As the first Mite leaped, Marcus didn't swing his sword with his muscles alone. He "pushed" the space around the blade. The shadow coiled around the steel didn't just add weight; it created a low-pressure wake.
The blade moved with a speed Marcus hadn't known he possessed. It was a silent, blurring strike. The Mite was cleaved in half before it could even hiss.
The second Mite slowed down, sensing the shift in the air. It tried to vanish into the shadows, but Marcus was already there. He didn't chase it; he simply "expanded" his shadow across the floor. When the Mite touched the darkness, Marcus felt its weight instantly.
He drove the scrap-saber through the floorboards, pinning the invisible creature to the metal.
"Efficiency," the Shadow Creator remarked. "You are becoming a scalpel, Subject 00560. But a scalpel is only useful if it knows what to cut."
By the time they finished, Kael had two bags full of copper. They were exhausted, but for the first time, Marcus wasn't bleeding. He wasn't broken. He had used his power, and his "tank" was still half-full.
But as they began the trek back to the Echo, Marcus felt a sharp, stinging pain in his neck. He reached up and touched the black veins. They were hot—unnaturally hot.
"Marc? You okay?" Kael asked, noticing Marcus's grimace.
"I'm fine," Marcus lied.
But he wasn't. The "Gift" was rewarding his efficiency by digging deeper into his biology. The more he mastered the "Threads," the more the shadow seemed to be replacing his own veins. He looked at his hand in the dim light; his fingernails were beginning to take on a permanent, obsidian tint.

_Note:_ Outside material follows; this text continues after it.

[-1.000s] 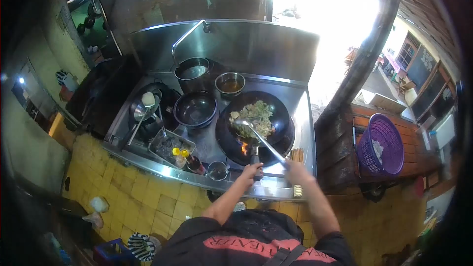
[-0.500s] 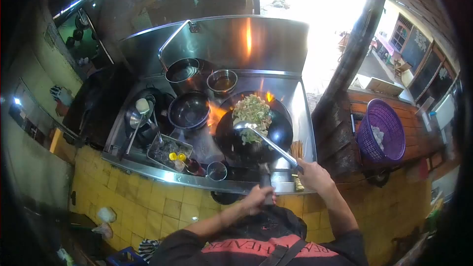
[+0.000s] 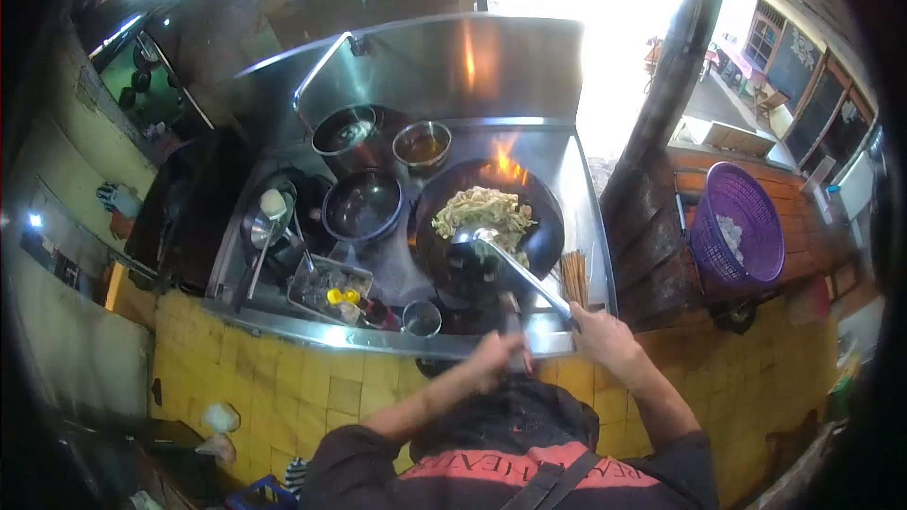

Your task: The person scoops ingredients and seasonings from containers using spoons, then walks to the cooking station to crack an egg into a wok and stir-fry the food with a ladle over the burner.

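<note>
A black wok [image 3: 544, 269] sits over the burner, with flames [image 3: 507, 166] rising behind its far rim. Fried noodles mixed with greens [image 3: 487, 214] lie in the wok. My left hand [image 3: 499, 359] is wrapped round the wok handle [image 3: 511, 316] and looks slightly blurred. In my right hand [image 3: 607, 338] is the handle of a metal cooking ladle [image 3: 522, 272], its bowl down in the wok at the near side of the noodles. A bundle of thin sticks [image 3: 574, 276] stands beside the wok, close to my right hand.
Left of the wok are a dark pan [image 3: 363, 206], a steel pot of brown liquid [image 3: 421, 145] and a large water pot [image 3: 347, 130]. Yellow-capped bottles [image 3: 342, 297] and a glass [image 3: 421, 319] line the front edge. A purple basket [image 3: 737, 224] rests on the wooden table [image 3: 803, 236].
The noodles have shifted and bunched in the wok. Flames at its left side have shrunk, while those at the far rim are larger. Both hands keep their grips.
</note>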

He realized the "Grind" wasn't just about getting stronger. It was a race. He had to master the power before the power completely replaced the boy named Marcus Nervil.
"Let's get the medicine," Marcus said, his voice sounding a little more like the "Shadow" and a little less like himself. "We have twenty-four hundred chapters to go, Kael. I can't afford to be tired yet."

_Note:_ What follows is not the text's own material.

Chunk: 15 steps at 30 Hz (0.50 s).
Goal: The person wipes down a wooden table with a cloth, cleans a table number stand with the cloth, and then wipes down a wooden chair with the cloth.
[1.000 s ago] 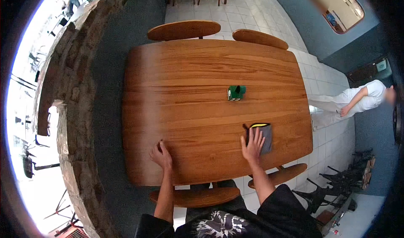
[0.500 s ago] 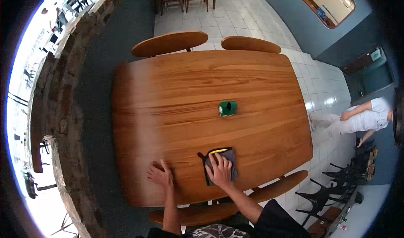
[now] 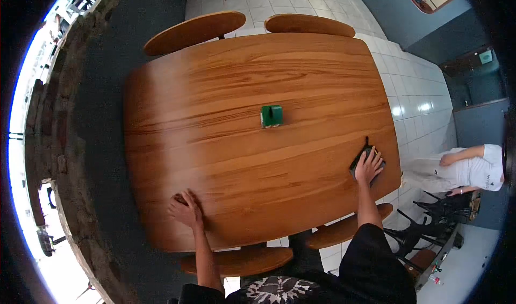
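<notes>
A dark folded cloth (image 3: 356,163) lies near the right edge of the brown wooden table (image 3: 258,164). My right hand (image 3: 369,166) presses down on it from above, covering most of it, with a dark strip sticking out past the fingertips. At the table's near left my left hand (image 3: 186,208) rests on the wood, holding nothing, its thumb apart from slightly bent fingers. A small green box (image 3: 271,116) stands around the table's middle, touched by neither hand.
Two wooden chairs (image 3: 196,31) stand along the far side, and chair backs (image 3: 242,261) line the near side. A stone-topped wall (image 3: 59,159) runs along the left. A person in white (image 3: 457,167) is at the right, near stacked black chairs (image 3: 424,223).
My right hand has slid the cloth across the table to the right. The left hand stays on the near left part. The view has shifted, and the person in white appears lower.
</notes>
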### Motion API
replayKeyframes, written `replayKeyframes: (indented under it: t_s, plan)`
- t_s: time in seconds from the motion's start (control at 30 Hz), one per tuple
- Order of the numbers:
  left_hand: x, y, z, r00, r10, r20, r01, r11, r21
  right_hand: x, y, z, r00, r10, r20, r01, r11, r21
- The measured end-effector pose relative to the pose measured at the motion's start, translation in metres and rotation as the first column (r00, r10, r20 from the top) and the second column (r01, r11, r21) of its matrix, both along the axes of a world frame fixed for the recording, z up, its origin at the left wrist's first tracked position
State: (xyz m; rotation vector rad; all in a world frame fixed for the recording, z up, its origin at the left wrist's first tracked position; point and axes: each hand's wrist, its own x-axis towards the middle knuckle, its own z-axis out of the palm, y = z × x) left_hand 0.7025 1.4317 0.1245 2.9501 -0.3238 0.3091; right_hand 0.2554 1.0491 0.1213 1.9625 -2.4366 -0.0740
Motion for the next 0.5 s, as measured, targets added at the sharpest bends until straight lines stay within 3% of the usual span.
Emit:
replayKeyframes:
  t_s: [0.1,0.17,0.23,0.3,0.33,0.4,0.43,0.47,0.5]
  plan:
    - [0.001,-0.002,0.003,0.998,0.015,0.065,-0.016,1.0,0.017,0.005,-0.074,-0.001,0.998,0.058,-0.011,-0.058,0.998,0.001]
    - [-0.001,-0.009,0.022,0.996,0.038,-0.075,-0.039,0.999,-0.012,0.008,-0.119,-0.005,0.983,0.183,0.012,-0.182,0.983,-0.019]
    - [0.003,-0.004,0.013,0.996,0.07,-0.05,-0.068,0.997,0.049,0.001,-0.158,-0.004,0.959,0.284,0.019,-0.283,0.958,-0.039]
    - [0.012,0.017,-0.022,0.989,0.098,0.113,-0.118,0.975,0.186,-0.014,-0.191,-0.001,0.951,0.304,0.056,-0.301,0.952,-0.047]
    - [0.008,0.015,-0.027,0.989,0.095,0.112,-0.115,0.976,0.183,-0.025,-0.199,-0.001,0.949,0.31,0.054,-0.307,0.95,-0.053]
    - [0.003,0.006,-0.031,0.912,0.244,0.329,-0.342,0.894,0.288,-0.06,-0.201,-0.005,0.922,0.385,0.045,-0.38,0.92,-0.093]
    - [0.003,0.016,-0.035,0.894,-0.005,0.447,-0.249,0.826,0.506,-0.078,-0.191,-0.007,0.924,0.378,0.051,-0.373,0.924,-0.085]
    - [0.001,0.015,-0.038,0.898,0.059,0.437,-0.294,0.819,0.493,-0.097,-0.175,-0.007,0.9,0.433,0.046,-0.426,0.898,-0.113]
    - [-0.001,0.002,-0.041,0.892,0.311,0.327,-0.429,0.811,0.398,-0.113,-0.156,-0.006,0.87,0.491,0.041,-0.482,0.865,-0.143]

Kael looked at him, a flicker of worry in his eyes that he quickly hid with a grin. "Twenty-four hundred what? You're talking nonsense again, Marc. Let's get home."
They disappeared into the fog of the Low-Grid, two small figures in a world built by gods, one of them slowly becoming something else entirely.
[Subject 00560: Spatial-Shadow Integration Level: 4%.]
[Observation: Subject is beginning to use 'Intent' over 'Force.' Physical mutation is accelerating.]